Alcohol can make a person do some pretty daft things. From expressing undying love to someone whose blazing body would not earn your sober piss, to considering bacon fries an acceptable source of nourishment, the drug they call ‘ethanol’ has a lot to answer for.

In that context, then, it’s perhaps unsurprising that, after a decent few beers down the local with friends, I invariably find myself hitching the last bus in to town to finish the night in a club. After all, the prospect of spending money I cannot afford on beverages I do not like, and sharing bar room space with some pretty dodgy-looking characters, is a belter of an idea, isn’t it?

In fairness, I have met some great people during a weekend (or, indeed, weeknight) session in a downtown bar. Behind my social anxiety, I enjoy meeting people and, living as I do in a remote part of the country, the opportunity to make new friends isn’t one to miss.

Wearing my sensible hat, though, I can appreciate the downsides of such behaviour. As if I hadn’t spent enough money in my local, feeling my wallet physically lighten after shots, pizza and taxis are factored in, is a queasy experience. If I could simply walk home after a night with friends, my bank balance would be relatively healthy.

And then there is the subject of the, ahem, ‘characters’ I am mixing with in the nightclubs. They are strangers to me, and therefore do not value my welfare to the extent that my friends and acquaintances do. Sure, they seem friendly enough, but they will have forgotten my existence the following day. Friends for a few hours compared with friends for life.
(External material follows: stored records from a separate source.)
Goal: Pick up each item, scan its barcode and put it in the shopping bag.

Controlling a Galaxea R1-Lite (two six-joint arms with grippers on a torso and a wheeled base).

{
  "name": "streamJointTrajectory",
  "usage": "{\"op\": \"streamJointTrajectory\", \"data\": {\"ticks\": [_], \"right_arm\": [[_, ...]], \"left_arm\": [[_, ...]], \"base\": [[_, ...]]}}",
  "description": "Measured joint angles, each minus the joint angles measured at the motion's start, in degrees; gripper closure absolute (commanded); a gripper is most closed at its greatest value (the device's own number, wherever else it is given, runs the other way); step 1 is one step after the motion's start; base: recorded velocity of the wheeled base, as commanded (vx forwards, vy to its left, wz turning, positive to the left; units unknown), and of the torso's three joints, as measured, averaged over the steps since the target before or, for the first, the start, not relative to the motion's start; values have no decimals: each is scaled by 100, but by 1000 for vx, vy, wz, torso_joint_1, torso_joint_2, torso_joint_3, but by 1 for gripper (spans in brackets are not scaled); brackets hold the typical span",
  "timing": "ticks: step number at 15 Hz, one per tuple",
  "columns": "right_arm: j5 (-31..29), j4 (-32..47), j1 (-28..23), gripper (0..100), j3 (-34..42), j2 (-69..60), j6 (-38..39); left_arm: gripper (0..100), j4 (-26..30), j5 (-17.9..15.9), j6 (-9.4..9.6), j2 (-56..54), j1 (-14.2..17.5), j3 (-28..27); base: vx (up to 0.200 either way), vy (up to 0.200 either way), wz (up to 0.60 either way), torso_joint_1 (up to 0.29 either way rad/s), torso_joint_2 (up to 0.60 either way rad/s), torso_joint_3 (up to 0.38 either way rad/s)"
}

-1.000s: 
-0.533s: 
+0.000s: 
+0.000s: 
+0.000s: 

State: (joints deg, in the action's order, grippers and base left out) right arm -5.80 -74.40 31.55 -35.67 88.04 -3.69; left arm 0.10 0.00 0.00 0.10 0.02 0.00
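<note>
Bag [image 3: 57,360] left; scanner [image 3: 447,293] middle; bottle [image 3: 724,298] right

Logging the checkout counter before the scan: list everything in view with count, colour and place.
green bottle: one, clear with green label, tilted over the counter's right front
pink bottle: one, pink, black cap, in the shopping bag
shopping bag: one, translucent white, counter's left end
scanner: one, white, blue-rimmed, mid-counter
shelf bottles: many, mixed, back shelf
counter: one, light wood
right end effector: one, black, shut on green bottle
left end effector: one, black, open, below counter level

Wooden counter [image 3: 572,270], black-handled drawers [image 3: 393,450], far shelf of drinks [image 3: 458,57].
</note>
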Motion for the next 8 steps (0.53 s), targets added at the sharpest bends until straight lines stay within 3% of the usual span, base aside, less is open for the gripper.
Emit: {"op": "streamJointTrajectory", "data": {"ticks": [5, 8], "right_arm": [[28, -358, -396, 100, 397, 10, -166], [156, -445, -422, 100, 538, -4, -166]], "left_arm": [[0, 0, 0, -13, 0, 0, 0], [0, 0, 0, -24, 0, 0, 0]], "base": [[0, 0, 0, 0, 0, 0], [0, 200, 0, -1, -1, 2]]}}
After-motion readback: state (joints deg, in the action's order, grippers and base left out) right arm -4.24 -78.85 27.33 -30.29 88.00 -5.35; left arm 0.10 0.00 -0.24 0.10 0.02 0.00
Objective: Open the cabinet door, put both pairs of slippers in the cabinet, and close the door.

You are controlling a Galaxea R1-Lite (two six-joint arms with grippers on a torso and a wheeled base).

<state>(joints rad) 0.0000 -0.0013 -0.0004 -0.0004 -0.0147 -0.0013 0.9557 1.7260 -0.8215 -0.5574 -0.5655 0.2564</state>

Here’s an example of what I mean. A few days ago, a random stranger approached me in a bar to ask if I was ‘carrying cocaine’. The answer, of course, was ‘no’. Don’t get me wrong, I am not seeking to cast aspersions upon folk who dabble in recreational drugs; taking cocaine does not make someone a bad person. However, it is not a question I have ever been asked in my local village pub, and is a reminder of the potential dangers of socialising with strangers.

Maybe I am being unnecessarily hard on myself. Maybe I should be applauded for pushing myself out of my comfort zone to meet new people (although having 8 pints already on board may be helping with that). But for my own sake, I need to start exercising more self-restraint. There is nothing wrong with the odd binge, but when I have all I need in my local - friends, drink, music and banter - the argument for continuing into town becomes a difficult one to make.